- Directions
Once "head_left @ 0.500" turns up in a line below, reproduce that line and those after it exactly, stopping after the line with "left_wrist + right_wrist"; leave pictures out.

- Source material
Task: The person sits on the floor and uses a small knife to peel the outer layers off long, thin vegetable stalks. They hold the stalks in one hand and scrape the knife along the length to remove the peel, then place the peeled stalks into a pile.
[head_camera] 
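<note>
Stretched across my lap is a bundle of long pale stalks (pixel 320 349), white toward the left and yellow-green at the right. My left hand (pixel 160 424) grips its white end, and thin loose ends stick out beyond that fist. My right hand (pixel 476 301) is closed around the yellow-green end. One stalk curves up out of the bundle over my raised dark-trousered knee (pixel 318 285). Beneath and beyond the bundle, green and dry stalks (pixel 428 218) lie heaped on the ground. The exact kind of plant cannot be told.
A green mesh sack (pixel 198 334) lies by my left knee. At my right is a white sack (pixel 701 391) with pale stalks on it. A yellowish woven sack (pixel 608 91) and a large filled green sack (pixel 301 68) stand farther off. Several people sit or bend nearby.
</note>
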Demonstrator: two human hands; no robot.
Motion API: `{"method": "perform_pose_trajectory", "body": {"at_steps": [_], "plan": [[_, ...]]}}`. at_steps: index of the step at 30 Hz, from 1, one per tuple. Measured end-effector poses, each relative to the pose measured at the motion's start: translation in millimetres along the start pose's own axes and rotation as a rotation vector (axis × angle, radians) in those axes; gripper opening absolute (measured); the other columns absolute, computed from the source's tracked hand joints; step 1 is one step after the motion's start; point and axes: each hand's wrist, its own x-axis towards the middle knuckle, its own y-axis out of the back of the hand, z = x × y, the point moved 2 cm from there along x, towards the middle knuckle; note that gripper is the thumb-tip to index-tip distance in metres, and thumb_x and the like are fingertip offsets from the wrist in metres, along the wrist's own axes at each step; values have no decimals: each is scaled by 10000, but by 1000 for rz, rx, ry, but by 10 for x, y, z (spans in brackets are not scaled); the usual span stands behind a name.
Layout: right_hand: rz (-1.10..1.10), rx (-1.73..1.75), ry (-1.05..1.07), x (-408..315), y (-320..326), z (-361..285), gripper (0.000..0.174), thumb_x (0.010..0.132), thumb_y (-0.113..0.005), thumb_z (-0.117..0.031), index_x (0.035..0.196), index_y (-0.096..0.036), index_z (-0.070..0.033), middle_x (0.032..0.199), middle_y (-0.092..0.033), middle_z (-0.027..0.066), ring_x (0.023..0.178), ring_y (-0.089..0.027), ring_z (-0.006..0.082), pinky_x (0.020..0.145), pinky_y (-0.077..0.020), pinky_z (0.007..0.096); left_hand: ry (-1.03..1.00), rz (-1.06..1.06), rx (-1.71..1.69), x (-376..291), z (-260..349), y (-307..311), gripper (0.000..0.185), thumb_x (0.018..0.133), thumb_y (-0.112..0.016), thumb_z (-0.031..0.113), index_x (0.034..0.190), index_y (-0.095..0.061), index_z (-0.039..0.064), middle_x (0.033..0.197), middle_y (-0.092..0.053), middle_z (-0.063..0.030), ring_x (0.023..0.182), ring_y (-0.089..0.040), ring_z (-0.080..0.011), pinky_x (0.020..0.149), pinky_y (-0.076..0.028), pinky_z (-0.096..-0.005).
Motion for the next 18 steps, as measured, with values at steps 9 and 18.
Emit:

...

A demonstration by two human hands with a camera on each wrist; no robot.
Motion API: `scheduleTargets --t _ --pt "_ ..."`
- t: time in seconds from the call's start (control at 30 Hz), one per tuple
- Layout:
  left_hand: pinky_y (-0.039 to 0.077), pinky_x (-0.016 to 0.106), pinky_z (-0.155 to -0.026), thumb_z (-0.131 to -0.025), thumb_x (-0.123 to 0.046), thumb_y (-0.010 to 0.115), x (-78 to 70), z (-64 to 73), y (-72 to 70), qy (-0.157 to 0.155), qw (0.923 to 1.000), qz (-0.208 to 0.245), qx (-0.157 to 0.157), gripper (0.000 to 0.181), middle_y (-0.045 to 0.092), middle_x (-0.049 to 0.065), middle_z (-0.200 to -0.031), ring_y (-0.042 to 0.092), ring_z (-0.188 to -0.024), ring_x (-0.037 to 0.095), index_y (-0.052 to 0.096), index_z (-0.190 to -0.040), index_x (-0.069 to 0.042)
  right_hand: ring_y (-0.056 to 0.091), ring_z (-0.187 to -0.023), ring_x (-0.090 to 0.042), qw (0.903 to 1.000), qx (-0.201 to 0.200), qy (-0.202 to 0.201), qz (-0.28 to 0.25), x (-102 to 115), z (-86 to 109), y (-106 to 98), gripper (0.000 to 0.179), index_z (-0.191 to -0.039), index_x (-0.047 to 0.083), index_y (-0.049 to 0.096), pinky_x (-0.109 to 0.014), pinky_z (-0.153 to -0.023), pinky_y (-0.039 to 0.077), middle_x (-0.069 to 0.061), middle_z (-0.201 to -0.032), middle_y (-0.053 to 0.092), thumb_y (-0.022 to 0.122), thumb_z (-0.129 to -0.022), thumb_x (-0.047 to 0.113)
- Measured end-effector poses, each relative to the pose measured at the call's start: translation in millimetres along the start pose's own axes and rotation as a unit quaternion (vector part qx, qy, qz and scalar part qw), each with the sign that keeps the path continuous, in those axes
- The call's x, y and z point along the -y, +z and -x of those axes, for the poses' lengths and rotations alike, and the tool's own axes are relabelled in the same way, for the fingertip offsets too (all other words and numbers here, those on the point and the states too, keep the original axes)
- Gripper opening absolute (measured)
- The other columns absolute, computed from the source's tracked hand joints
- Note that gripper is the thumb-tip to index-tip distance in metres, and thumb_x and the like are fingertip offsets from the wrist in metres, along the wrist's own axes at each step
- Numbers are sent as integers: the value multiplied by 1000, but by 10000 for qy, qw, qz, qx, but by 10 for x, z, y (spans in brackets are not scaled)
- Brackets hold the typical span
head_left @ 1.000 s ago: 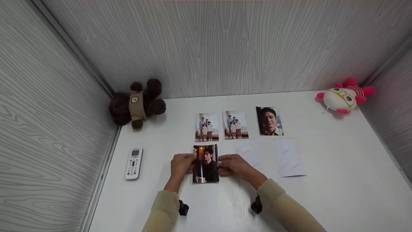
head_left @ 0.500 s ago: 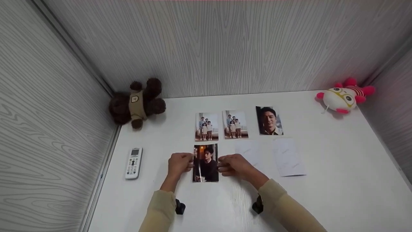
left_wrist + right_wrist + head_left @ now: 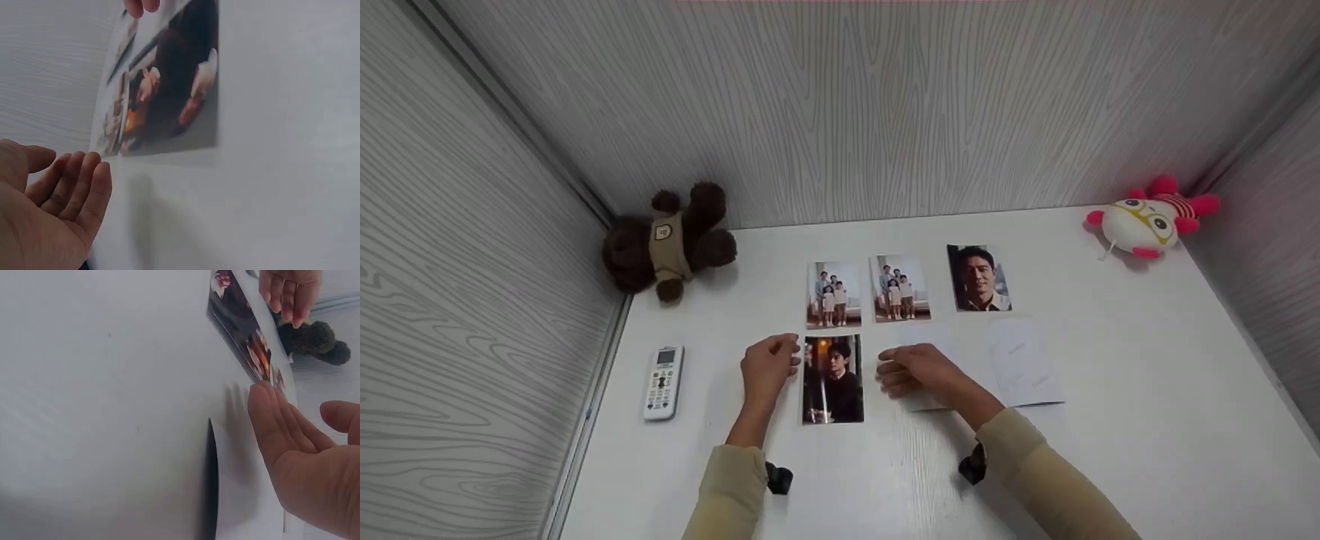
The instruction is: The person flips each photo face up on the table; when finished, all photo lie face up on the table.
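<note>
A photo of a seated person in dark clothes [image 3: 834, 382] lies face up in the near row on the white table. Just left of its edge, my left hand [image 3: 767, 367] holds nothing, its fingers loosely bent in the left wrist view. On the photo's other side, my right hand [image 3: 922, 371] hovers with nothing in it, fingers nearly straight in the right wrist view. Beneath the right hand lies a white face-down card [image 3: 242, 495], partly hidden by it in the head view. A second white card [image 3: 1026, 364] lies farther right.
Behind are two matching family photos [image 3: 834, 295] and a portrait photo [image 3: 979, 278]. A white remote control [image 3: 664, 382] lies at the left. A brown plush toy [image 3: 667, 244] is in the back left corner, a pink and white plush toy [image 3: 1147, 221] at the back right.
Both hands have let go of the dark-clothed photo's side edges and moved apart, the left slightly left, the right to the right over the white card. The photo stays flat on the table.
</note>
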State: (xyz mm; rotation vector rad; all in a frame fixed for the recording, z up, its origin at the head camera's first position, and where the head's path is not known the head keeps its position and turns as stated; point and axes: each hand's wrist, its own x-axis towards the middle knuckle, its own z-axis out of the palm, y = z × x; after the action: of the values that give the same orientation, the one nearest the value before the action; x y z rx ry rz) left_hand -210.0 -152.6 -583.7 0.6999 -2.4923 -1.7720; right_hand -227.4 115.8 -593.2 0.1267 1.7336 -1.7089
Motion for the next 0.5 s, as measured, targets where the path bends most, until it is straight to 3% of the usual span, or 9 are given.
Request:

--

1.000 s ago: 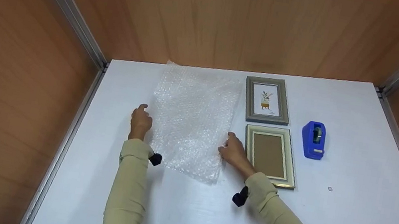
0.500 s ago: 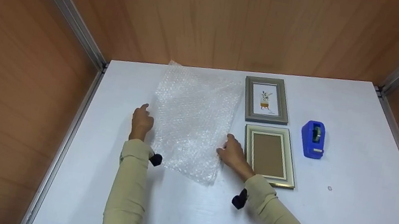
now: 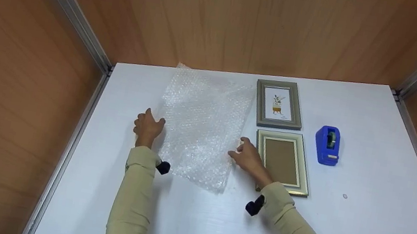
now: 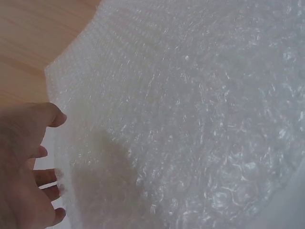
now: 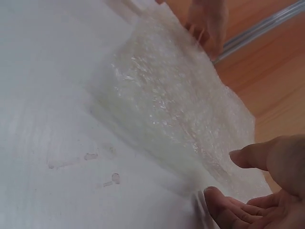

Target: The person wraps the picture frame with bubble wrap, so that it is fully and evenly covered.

- Exercise result
head_left @ 0.500 s ago: 
left_wrist + right_wrist + head_left @ now: 

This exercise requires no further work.